[WHAT IS REQUIRED]: From the entries, copy out every line in which the word "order" is found.

[DATA]:

┄┄┄┄┄┄┄┄┄┄┄┄┄┄┄┄┄┄┄┄

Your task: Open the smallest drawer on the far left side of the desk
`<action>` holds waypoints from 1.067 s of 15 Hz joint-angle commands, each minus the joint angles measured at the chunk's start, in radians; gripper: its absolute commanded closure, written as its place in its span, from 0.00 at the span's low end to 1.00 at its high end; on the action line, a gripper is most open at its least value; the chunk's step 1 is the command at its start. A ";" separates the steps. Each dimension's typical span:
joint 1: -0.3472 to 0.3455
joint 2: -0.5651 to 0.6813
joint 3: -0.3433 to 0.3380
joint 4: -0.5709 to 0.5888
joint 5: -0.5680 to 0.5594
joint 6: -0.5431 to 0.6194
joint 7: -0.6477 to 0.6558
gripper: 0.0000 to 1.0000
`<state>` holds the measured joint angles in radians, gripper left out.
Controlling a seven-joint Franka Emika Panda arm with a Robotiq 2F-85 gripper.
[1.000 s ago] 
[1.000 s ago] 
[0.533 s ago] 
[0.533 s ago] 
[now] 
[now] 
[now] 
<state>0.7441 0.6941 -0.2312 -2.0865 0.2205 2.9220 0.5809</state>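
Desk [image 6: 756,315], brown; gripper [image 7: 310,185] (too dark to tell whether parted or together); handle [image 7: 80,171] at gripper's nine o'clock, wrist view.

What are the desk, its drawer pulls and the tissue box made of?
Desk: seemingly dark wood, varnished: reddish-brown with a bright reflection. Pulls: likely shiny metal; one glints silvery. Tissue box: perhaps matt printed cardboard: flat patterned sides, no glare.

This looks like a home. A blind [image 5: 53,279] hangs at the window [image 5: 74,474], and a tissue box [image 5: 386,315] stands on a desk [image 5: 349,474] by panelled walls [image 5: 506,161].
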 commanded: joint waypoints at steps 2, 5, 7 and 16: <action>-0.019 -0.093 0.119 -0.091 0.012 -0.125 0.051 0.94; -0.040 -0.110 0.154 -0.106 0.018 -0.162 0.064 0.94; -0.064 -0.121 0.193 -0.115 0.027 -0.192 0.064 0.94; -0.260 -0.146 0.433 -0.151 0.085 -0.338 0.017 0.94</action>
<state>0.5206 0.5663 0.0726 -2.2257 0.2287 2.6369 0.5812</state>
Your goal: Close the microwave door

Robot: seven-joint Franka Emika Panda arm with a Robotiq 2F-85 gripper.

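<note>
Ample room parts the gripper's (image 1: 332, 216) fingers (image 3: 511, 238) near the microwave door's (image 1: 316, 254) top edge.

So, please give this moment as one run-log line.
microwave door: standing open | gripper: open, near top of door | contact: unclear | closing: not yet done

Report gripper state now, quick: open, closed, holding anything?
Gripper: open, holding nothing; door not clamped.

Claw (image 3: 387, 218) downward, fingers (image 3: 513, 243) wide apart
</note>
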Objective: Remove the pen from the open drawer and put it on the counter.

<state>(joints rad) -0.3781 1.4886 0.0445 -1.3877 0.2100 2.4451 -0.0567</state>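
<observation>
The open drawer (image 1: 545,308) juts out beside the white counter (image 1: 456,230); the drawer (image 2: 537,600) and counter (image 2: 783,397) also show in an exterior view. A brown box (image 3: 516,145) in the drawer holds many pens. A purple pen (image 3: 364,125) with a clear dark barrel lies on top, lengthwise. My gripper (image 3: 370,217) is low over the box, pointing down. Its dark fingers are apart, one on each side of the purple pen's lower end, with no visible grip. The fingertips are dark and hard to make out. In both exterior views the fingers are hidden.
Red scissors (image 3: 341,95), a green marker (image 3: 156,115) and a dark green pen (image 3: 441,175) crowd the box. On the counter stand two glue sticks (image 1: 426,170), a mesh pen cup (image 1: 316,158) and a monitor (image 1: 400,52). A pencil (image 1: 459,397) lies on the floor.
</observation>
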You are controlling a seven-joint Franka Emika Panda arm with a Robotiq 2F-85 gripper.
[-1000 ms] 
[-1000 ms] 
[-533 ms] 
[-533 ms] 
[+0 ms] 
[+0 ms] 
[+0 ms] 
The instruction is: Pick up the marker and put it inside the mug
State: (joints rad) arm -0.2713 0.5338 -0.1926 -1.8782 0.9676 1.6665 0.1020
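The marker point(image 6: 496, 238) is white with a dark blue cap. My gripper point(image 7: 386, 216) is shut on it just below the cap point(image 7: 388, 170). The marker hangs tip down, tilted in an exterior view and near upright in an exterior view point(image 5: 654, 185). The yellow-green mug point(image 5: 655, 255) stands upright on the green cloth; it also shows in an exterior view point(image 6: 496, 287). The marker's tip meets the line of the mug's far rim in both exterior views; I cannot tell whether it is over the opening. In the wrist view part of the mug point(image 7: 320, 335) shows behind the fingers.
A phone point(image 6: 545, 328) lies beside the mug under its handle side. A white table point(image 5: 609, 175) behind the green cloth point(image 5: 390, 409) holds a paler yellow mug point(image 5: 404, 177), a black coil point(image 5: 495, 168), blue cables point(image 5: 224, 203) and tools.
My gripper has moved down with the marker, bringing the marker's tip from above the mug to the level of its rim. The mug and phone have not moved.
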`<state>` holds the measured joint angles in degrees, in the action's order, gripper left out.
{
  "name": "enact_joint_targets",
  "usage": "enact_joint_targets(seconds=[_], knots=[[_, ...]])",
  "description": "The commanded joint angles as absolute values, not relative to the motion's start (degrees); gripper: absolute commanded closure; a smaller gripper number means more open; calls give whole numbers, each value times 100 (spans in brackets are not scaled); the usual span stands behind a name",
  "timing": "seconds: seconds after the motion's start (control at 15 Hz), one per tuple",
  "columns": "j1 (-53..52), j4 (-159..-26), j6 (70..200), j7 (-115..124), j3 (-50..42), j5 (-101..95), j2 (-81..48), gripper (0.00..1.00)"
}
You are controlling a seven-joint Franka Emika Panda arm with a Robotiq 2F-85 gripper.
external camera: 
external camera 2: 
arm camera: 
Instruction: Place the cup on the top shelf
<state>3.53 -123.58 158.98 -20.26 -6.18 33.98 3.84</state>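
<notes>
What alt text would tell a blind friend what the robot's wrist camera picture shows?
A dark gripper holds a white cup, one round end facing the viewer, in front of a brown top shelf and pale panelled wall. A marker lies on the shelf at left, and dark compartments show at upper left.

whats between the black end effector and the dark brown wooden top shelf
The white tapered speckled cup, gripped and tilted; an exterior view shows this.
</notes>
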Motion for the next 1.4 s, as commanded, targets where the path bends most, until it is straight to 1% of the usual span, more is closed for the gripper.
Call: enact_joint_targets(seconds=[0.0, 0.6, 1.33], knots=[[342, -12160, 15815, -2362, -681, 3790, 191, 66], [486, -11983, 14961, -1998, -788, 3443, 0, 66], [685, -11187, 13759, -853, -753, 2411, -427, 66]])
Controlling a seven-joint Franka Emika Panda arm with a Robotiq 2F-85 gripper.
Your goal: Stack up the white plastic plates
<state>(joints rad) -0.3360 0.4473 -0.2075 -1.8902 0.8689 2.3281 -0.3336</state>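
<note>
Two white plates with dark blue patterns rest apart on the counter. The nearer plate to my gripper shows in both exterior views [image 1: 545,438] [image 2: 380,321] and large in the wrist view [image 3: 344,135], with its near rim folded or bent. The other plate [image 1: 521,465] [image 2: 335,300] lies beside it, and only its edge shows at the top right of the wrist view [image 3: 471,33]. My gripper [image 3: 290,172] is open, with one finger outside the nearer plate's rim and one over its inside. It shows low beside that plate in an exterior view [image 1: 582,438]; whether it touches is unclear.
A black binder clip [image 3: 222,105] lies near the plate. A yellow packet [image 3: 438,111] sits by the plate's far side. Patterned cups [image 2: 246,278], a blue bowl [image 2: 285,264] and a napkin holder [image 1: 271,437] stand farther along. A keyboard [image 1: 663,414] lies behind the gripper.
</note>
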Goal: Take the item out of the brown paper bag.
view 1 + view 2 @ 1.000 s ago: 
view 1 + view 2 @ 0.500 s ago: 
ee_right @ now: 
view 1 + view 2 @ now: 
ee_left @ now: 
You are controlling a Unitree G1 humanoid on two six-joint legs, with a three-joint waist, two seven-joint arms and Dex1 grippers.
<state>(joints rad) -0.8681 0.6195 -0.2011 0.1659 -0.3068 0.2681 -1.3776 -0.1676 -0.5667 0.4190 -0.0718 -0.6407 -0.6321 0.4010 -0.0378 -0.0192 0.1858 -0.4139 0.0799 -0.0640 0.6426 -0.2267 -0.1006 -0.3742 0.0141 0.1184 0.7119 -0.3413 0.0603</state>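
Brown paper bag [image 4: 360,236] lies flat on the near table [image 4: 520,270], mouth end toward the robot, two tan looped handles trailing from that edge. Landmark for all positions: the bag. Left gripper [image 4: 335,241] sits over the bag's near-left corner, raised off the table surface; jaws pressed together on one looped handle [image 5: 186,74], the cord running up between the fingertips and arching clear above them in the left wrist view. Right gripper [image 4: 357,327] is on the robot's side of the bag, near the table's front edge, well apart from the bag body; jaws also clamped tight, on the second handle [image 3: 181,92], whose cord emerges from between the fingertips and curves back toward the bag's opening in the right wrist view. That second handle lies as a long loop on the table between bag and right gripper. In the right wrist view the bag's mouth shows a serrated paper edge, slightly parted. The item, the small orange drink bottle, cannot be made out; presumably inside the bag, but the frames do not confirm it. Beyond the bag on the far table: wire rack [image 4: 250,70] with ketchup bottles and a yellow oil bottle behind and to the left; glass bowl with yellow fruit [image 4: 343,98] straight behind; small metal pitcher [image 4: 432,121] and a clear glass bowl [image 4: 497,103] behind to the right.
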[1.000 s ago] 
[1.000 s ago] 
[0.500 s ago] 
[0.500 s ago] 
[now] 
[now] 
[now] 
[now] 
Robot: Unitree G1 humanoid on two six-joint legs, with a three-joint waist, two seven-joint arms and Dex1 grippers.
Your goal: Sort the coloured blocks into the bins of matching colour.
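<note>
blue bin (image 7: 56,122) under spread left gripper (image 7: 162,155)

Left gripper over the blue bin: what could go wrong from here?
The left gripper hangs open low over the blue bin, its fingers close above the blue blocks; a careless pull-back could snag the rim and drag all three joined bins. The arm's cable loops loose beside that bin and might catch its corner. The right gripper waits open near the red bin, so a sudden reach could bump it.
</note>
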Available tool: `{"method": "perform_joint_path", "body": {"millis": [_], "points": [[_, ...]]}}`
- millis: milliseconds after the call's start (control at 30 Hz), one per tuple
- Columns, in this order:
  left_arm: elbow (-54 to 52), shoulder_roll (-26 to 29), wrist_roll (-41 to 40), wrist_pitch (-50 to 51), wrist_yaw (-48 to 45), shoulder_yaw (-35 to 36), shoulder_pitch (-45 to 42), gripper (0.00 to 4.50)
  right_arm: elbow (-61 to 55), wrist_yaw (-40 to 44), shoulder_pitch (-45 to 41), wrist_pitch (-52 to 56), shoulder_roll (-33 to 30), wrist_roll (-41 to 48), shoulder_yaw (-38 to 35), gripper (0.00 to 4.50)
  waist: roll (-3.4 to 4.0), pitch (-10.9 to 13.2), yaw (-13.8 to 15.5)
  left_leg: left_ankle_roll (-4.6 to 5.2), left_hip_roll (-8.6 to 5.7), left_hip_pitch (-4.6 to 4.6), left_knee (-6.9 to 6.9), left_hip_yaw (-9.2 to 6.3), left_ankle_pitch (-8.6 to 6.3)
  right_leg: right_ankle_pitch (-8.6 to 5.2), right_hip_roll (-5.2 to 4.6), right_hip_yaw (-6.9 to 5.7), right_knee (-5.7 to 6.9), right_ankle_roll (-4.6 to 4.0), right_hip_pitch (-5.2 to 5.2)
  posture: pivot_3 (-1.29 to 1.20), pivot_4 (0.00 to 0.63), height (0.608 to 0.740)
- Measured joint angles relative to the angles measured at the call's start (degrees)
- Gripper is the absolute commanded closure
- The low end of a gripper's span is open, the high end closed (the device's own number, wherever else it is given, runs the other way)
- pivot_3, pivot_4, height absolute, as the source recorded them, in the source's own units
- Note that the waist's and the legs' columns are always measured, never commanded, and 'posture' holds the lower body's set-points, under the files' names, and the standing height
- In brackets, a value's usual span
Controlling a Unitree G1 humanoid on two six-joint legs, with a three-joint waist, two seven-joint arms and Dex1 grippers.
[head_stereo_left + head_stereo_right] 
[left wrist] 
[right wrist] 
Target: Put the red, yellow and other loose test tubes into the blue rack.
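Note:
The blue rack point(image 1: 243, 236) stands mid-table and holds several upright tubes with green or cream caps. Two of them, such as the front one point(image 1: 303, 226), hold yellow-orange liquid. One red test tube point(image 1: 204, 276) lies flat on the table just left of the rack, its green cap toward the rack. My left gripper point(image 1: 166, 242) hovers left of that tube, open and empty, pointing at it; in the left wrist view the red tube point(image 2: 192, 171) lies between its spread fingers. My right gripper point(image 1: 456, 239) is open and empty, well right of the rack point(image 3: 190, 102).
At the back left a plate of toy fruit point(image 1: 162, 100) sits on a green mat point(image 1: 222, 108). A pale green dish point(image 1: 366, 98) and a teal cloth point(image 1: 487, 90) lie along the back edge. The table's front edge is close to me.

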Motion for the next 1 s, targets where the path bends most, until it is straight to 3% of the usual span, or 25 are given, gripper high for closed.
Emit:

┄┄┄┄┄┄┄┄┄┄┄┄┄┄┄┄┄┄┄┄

[YOUR SOLUTION]:
`<state>` holds the measured joint angles in degrees, in the action's order, gripper left out.
- Columns, in this order:

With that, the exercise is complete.